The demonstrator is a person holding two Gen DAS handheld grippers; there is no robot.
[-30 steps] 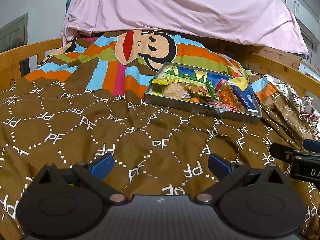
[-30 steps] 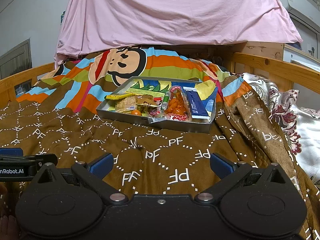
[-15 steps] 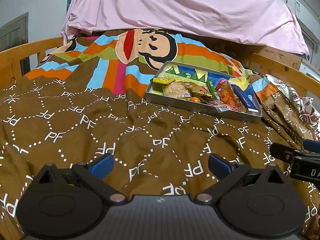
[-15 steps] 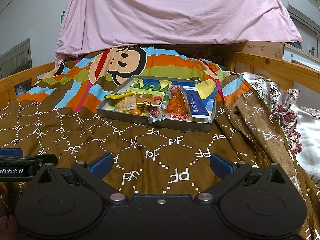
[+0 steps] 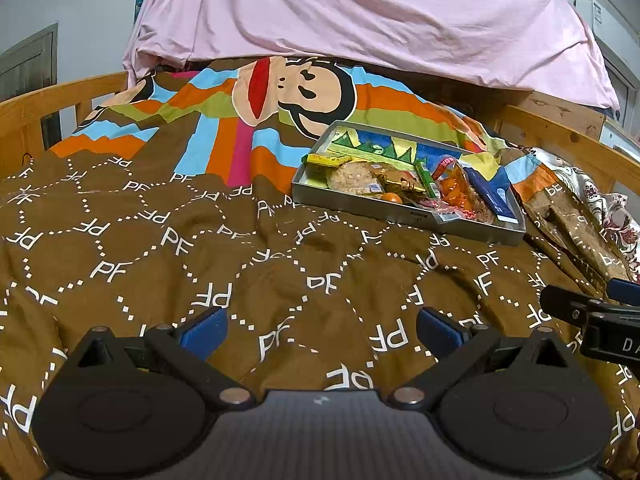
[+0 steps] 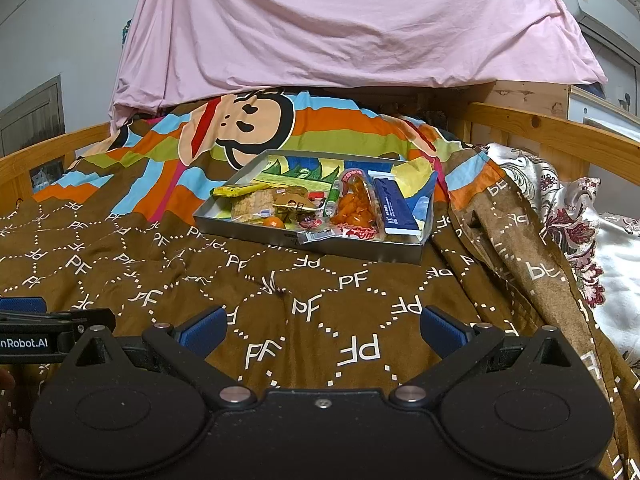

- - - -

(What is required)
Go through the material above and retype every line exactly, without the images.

(Result of this exercise)
The demonstrator is a person holding two Gen DAS handheld grippers; there is no robot.
[-30 steps] 
[-30 steps] 
[-15 steps] 
[-15 steps] 
[+0 steps] 
[+0 steps] 

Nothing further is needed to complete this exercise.